Description of problem: Load balancers (both internal and external) for kube-apiserver should use /readyz for back-end health check. After scanning the github repo, we found the following platforms do not use /readyz for backend health check. Azure: https://github.com/openshift/installer/blob/master/data/data/azure/vnet/internal-lb.tf#L138 https://github.com/openshift/installer/blob/master/data/data/azure/vnet/public-lb.tf#L164 https://github.com/openshift/installer/blob/master/upi/azure/03_infra.json#L101 https://github.com/openshift/installer/blob/master/upi/azure/03_infra.json#L184 VSphere: https://github.com/openshift/installer/blob/master/upi/vsphere/lb/haproxy.tmpl#L33 Please investigate the following, not sure if it needs to be addressed https://github.com/openshift/installer/blob/master/upi/aws/cloudformation/02_cluster_infra.yaml#L179 The above health checks use default TCP rule which breaks graceful termination. When the apiserver receives a KILL signal /readyz will start reporting failure. This gives the load balancer a chance to detect an instance that is rolling out and take appropriate action. We should use AWS lb rules as a reference for consistency - https://github.com/openshift/installer/blob/master/data/data/aws/vpc/master-elb.tf#L87 "health_check { healthy_threshold = 2 unhealthy_threshold = 2 interval = 10 port = 6443 protocol = "HTTPS" path = "/readyz" }" Version-Release number of the following components: OpenShift 4.5. How reproducible: Always Steps to Reproduce: 1. Run an upgrade job on the specified infrastructure. You will see that the load balancer is sending request to an apiserver while it's down.
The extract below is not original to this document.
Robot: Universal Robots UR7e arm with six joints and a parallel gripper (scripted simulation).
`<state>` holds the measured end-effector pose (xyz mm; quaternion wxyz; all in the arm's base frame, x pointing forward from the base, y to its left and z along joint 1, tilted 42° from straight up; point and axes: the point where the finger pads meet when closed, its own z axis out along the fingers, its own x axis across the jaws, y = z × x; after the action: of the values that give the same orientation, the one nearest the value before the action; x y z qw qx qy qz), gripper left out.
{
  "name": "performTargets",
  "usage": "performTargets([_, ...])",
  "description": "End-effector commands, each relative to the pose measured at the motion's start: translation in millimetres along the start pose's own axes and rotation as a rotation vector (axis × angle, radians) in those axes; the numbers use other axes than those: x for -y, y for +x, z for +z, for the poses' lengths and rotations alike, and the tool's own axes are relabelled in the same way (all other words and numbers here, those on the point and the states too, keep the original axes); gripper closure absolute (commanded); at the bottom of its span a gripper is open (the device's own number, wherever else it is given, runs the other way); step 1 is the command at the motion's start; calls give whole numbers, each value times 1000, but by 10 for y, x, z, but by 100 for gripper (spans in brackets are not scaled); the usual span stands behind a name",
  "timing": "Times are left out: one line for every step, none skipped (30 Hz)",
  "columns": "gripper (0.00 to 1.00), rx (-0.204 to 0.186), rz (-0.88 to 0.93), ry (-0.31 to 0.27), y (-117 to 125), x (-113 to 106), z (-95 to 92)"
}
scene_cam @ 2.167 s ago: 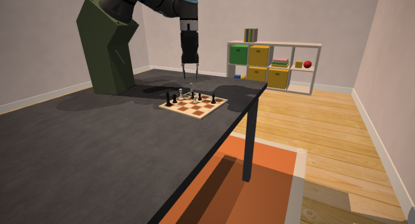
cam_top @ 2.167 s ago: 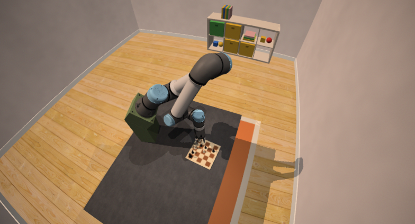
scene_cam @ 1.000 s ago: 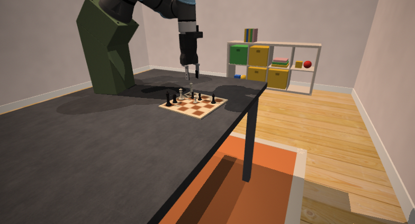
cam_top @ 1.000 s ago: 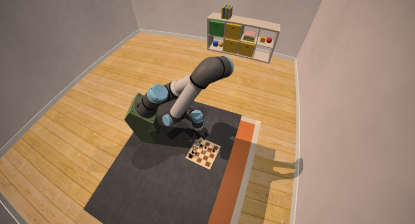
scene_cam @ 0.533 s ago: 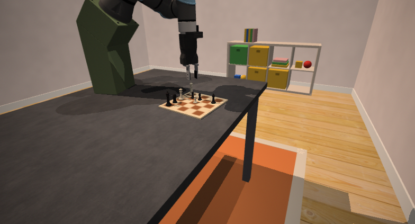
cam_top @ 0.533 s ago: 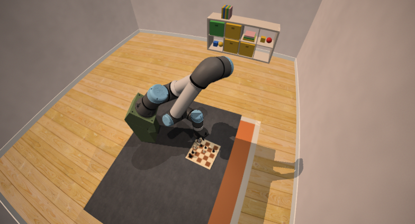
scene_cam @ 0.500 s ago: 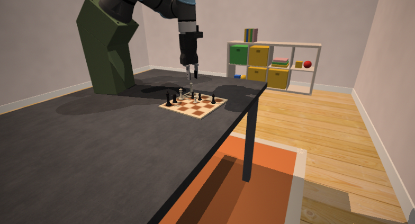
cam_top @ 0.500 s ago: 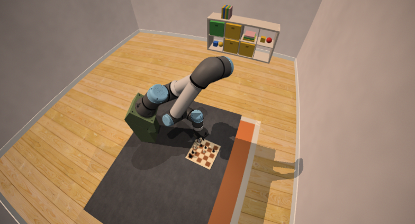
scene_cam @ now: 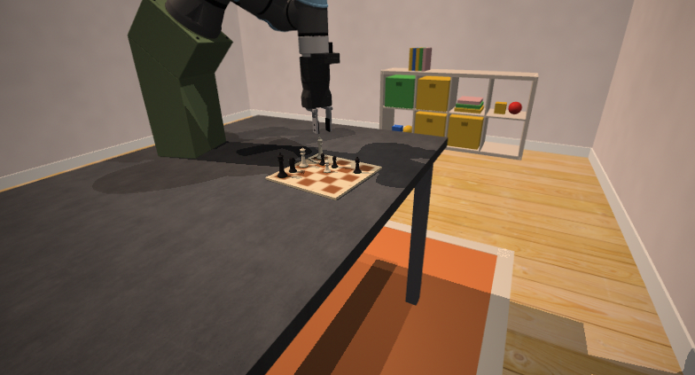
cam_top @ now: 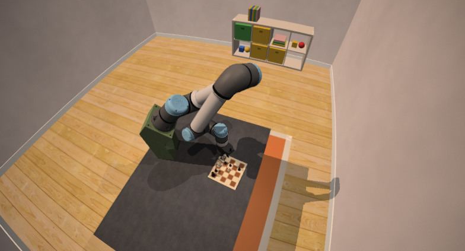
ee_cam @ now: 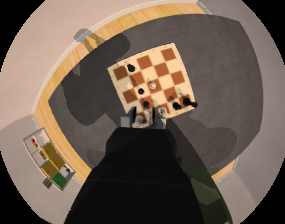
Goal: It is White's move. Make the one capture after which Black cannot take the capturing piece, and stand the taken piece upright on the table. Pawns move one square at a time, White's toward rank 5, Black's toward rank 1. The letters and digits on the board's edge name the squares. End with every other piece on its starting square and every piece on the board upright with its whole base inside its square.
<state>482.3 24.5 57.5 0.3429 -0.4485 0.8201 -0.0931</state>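
Observation:
A small chessboard (scene_cam: 324, 176) lies on the dark table near its far edge; it also shows in the overhead view (cam_top: 228, 172) and the wrist view (ee_cam: 151, 82). Several black pieces and a few white pieces stand upright on it, clustered at the end nearest the arm. A tall white piece (scene_cam: 319, 148) stands at the board's back edge. My gripper (scene_cam: 321, 123) hangs straight above that white piece, well clear of its top. Its fingers are partly open and nothing is between them. In the wrist view the fingers sit over the board's near edge.
The green robot pedestal (scene_cam: 177, 75) stands at the table's back left. The table edge and a leg (scene_cam: 418, 236) are to the right of the board, with an orange mat (scene_cam: 413, 304) on the floor below. A shelf (scene_cam: 457, 110) stands by the far wall.

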Motion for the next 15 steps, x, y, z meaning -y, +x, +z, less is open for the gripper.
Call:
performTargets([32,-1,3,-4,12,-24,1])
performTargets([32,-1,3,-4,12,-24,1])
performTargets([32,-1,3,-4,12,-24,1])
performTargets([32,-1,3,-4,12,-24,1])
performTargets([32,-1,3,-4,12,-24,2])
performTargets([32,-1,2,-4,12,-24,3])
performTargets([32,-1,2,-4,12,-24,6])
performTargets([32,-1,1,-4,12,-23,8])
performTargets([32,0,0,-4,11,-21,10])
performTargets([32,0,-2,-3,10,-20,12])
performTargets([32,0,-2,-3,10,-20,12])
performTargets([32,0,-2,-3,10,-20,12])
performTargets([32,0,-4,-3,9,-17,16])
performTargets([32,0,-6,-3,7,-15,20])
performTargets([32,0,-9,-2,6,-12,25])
Actual results: An example: https://prow.svc.ci.openshift.org/view/gcs/origin-ci-test/logs/release-openshift-ocp-installer-e2e-azure-serial-4.4/1542 Apr 26 21:45:14.063: INFO: Unexpected error listing nodes: Get https://api.ci-op-hvqc8pgw-0ba00.ci.azure.devcluster.openshift.com:6443/api/v1/nodes?fieldSelector=spec.unschedulable%3Dfalse&resourceVersion=0: dial tcp 52.154.154.255:6443: connect: connection refused Expected results: The load balancer should identify the kube-apiserer instance that is being rolled out in time and forward requests to another instance that is serving. Ideally, we should not see any "dial tcp 52.154.154.255:6443: connect: connection refused" error while kube-apiserver is being rolled out.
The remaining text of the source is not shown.